つまり、絵本を読むことは、言語を習得するために必要な認知能力を使い、鍛えることになる。
だからこそ、英語絵本をじっくりたくさん読むことが、英語力をつけるために有効なのだ、というお話でした。

絵本を読むのが子どもにとって良いということは、もちろん経験的に知っていましたが、そういうメカニズムがあったのかと非常に勉強になりました。
日本語の絵本を読んでいても同じようなことが起こるのだろうと思います。

また多読はmassive input、つまり大量に読むことが必須であること、言語の習得には関係性、言葉を使う目的が必要で、そのために絵本の読み聞かせ、サマリートーク、ブックトーク(自分が読んた本について話し合う)が有効であるというお話がありました。

私は以前、一人で通って一人で読むスタイルの多読講座に通っていましたが、せっかくの素晴らしい蔵書の中からどの本を読んで良いのか分からず結局挫折しました。

一方NPO多言語多読は、毎回グループに参加するスタイルで、時間の終わりには必ずブックトーキングがあります。不思議なもので、ネットで検索しても興味が湧かなかった本が、目の前で人が紹介してくれると読んでみたくなったりする事が多々あり、何度も「読みたい本が見つからない」という状況から救われ、多読を継続できています。

依存症やグリーフケア等、困難な状況を乗り越えるために経験者でグループを作って活動することはピアサポートと呼ばれていますが、ブックトーキングもピアサポートに近い面があるのかもしれません。

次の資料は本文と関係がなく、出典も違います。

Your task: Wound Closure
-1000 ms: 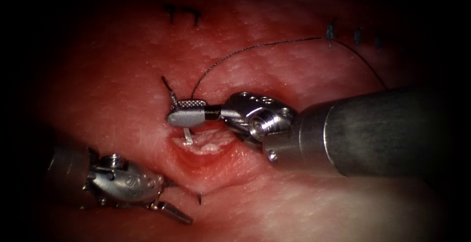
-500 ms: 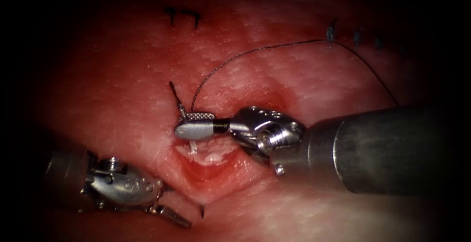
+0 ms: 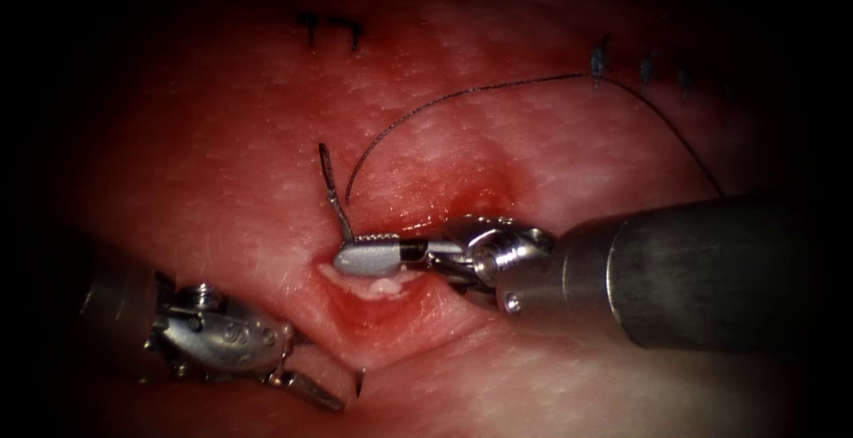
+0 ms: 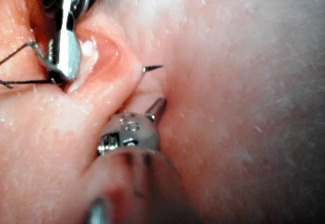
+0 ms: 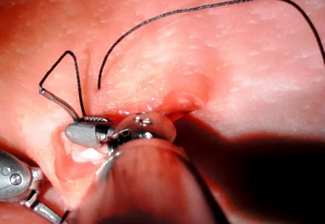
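My right tool (image 3: 366, 256) lies across the open cut (image 3: 382, 306) in the tissue (image 3: 551, 145), jaws shut on the curved needle near its tail. The needle's tail end (image 3: 330, 180) stands up above the jaws, with the black thread (image 3: 462, 93) running off it in a long arc to the upper right. The needle's body is buried in the tissue. Its tip (image 3: 360, 383) pokes out below the cut, close to my left tool (image 3: 311, 389), which holds nothing. The left wrist view shows the tip (image 4: 152, 68) free just beyond the left tool (image 4: 157, 107). The right jaws (image 5: 86, 131) grip the needle (image 5: 57, 100).
Dark ink marks sit on the tissue at the upper left (image 3: 329, 27) and the upper right (image 3: 644, 67). Red fluid wets the lips of the cut. The right tool's thick shaft (image 3: 702, 269) covers the tissue on the right.
The right tool has moved down and to the right into the cut, turning the needle. Its tail has swung upright, and the shaft seen under the jaws has sunk in. The left tool stayed put.
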You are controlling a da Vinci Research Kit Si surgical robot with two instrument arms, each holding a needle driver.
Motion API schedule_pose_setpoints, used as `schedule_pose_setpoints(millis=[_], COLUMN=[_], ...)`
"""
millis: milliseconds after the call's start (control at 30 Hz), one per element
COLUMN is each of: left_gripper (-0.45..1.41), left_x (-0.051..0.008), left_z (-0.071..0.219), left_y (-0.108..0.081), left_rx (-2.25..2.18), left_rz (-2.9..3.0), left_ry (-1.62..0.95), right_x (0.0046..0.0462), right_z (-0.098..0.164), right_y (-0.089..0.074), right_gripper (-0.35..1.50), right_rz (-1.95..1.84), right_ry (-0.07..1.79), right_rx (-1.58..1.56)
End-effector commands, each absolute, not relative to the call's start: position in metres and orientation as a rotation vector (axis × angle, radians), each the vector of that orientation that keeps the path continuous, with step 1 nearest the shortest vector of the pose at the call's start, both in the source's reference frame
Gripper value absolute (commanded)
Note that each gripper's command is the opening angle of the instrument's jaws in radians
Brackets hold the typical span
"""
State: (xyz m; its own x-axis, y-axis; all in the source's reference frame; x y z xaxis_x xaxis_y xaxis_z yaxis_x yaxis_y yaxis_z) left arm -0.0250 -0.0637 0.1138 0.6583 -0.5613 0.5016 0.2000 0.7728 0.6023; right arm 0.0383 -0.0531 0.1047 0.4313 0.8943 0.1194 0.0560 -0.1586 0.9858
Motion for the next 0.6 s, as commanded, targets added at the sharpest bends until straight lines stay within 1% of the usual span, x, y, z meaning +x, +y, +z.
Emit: schedule_pose_setpoints(millis=[33,100,300,500,567,600], left_gripper=[0.57,0.57,0.57,0.57,0.57,0.57], left_x=[-0.0254,-0.0254,-0.0254,-0.0255,-0.0255,-0.0255], left_z=[0.1142,0.1142,0.1142,0.1142,0.1142,0.1142], left_y=[-0.0647,-0.0648,-0.0648,-0.0648,-0.0648,-0.0648], left_rx=[0.541,0.541,0.541,0.54,0.54,0.54], left_rz=[-0.454,-0.454,-0.454,-0.454,-0.454,-0.454], left_ry=[-0.734,-0.734,-0.734,-0.734,-0.734,-0.734], right_x=[0.0392,0.0393,0.0397,0.0395,0.0395,0.0395], right_z=[0.1054,0.1055,0.1049,0.1041,0.1041,0.1041], right_y=[-0.0539,-0.0544,-0.0564,-0.0555,-0.0542,-0.0542], right_gripper=[-0.35,-0.35,-0.35,-0.35,-0.35,-0.35], right_rz=[0.94,0.956,0.948,0.994,0.998,0.998], right_ry=[0.876,0.892,0.866,0.867,0.955,0.955], right_rx=[1.58,1.61,1.645,1.629,1.512,1.512])
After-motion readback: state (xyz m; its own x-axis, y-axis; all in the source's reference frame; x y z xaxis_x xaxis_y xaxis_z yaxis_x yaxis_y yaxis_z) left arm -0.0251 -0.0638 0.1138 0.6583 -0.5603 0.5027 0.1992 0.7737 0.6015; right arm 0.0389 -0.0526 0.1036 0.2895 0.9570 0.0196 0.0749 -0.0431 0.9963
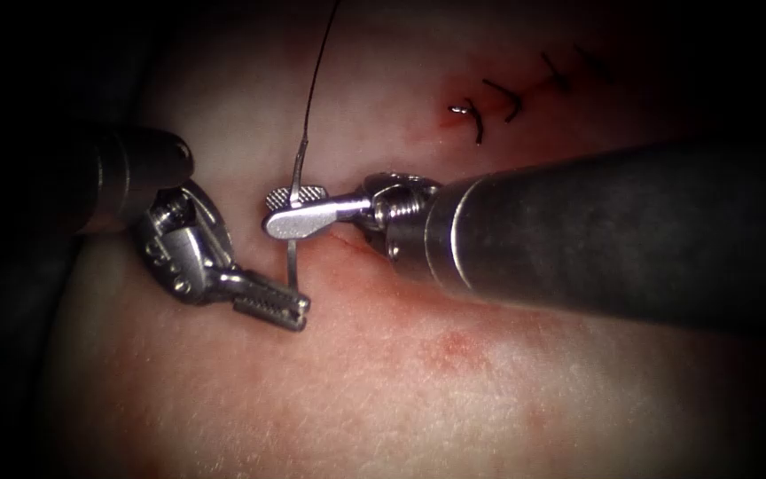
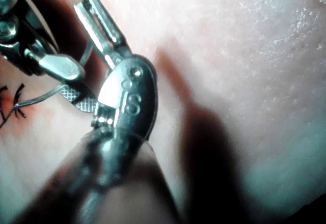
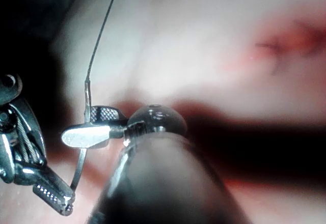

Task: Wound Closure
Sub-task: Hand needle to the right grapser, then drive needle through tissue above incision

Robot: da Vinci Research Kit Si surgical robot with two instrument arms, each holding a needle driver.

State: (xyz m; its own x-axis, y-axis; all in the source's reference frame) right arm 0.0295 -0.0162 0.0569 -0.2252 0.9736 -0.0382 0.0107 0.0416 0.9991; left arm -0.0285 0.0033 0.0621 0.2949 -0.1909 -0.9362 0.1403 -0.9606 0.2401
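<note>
My right tool (image 1: pixel 269 211) comes in from the right and is shut on the curved needle (image 1: pixel 292 262) near its thread end, the shaft crossing between its jaws (image 3: pixel 79 126). The needle hangs steeply above the tissue (image 1: pixel 401 399), free of it, just left of the cut (image 1: pixel 356 248). Its lower end lies between the parted jaws of my left tool (image 1: pixel 301 306), whose toothed inner face shows (image 3: pixel 51 193). Dark thread (image 1: pixel 316 80) rises from the needle's top end out of view.
Several dark stitches (image 1: pixel 498 102) close the cut's far right stretch, with red fluid around them. A faint red patch (image 1: pixel 454 346) marks the near tissue. The right tool's thick shaft (image 1: pixel 622 239) lies across the right half of the wound.
</note>
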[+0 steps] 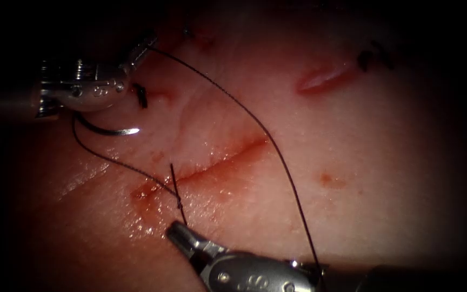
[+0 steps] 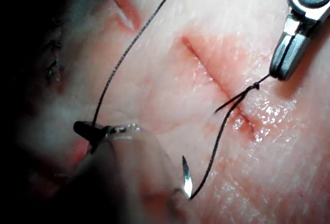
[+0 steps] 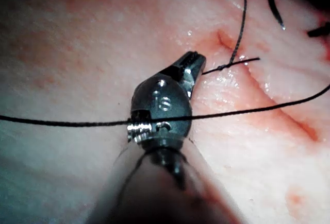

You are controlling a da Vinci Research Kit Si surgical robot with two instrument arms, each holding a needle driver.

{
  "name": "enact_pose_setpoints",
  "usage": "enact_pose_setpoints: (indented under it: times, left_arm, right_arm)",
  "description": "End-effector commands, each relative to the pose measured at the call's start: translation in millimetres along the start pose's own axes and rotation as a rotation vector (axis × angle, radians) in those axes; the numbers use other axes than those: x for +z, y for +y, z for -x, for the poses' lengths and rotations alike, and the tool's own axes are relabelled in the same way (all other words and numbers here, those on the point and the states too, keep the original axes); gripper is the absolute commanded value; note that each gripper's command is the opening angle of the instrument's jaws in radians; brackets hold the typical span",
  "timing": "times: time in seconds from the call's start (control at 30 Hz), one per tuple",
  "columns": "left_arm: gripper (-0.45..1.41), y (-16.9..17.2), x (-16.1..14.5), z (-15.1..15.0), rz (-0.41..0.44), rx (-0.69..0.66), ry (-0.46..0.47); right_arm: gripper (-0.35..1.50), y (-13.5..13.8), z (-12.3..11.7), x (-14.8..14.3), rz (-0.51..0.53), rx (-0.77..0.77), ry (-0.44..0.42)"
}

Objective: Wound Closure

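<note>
Endoscope view: the tissue (image 1: 352,162) is pale, moist and glistening, crossed by a shallow reddish cut (image 1: 217,165) that runs diagonally, with red fluid (image 1: 144,190) pooled at its lower-left end. The left end effector (image 1: 141,46), a polished metal needle driver, has its jaws closed on the thin black thread (image 1: 277,151); from that grip the strand sweeps in a long arc across the cut to the right side and on past the right end effector's shaft. The curved steel needle (image 1: 106,130) lies free on the tissue surface just below the left end effector, left of the cut, held by neither tool and not in the tissue, its sharp tip bright. A second run of thread leaves the needle's rear end and leads to a small knot (image 1: 179,204) at the cut, from which a short tail stands up. The right end effector (image 1: 178,230), matte grey metal, sits just below that knot with its jaws closed on the short strand beneath it. A dark earlier stitch (image 1: 141,96) lies just right of the left end effector.
</note>
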Motion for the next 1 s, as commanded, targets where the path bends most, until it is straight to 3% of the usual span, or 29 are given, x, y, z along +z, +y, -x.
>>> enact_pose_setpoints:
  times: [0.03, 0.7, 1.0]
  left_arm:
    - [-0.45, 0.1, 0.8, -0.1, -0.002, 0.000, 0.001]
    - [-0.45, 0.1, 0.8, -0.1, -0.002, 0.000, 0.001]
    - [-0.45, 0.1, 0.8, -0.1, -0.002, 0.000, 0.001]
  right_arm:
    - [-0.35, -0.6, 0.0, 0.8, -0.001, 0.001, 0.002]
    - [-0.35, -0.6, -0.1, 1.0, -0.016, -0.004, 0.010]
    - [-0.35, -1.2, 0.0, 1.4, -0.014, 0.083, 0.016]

現在多読は、読むだけでなく、多視聴(英語の動画を字幕なしで視聴する)、シャドウイング(聞こえた通りの音をそのまま発音する)、多書(間違いを気にせず一定時間ひたすら書き続ける)・・・といったさまざまな方法を並行しておこなう事も奨励しており、さらなる進化を続けています。(そのため多く読むだけの多読と区別してtadokuと表記するようになってきつつあります。)

ブックトーキングのようなグループのサポート力を利用する事も含めた、こうした多読からtadokuへの広がりは、言語の習得についてより深く考えればこその進化であり深化でもあると感じました。

最後に多読の定番となっているOxford Reading Treeシリーズがなぜ教材として優れているのか、その理由等を話し合い、その折には長女も積極的に発言し、経験に基づいた説を唱えていました(これについてはまた改めて書こうと思います)。

成城楓塾の多読では、子どもに注意深く選んだ良い教材を提示して、まず絵をじっくり見ながらストーリーを構築して楽しんでもらい、その後に音声を聴くようにしています。上述の二種類の認知能力の刺激となるように、これからもこれらを丁寧に行っていきたいと思います。

また、今も音声を聴いた後、多読ノートに感想を自由に書いてもらっているのですが、これがサマリートークやブックトークのような効果を発揮するように、これからも工夫しながら続けていきたいと思います。